While Ted Williams is wrong about wild horses, I have high regard for him, even though there has been more than one occasion that a cause of mine has been the target for some of his cutting prose. Ted is fearless, and he has important and insightful things to say about wildlife and conservation. He is a hunter, but he has not hesitated for a moment to take on canned hunts, pheasant stocking, bear baiting and other inhumane and unsporting hunting practices. Some of his best writing has focused on the Safari Club International, the group’s mania for trophy hunting and its brand of extreme anti-environmentalism. He is one of the few outdoor writers to stand up and challenge the orthodoxy of the NRA, the U.S. Sportsmen’s Alliance and other hunting extremists.
Through the years, I have agreed with Ted many more times than I have disagreed with him. His prose can be devastating, and when he is taking on opponents of animal protection, it’s a joy to read his work. When he is taking aim at us, his work can sting, since his talents are so evident.
But our thinking needs to be able to stand up against the attacks of our sharpest and brightest critics.

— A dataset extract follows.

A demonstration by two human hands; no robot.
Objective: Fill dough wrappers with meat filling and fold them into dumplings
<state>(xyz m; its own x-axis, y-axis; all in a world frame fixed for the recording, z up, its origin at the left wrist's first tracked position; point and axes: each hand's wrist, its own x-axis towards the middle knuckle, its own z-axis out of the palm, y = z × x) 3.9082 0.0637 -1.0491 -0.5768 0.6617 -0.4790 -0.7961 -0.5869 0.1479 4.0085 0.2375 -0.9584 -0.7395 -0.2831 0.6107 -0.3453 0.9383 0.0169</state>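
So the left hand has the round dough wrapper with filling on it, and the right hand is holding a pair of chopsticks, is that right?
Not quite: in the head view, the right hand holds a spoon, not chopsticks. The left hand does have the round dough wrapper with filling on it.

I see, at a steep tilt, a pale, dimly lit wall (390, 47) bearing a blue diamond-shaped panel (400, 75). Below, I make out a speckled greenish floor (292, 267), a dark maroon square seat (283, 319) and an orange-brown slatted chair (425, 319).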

Ted’s criticisms will in the long run make us stronger. We need not fear the thinking of any critic of ours, but simply to answer it when it comes.
The blog would be a bore if we didn’t link to some provocative and unorthodox voices. I doubt that either I or The HSUS agree with all of the thinking and rhetoric of other bloggers listed on the site. And we will be sure to add some other controversial voices down the road, as long as they are well-intentioned voices.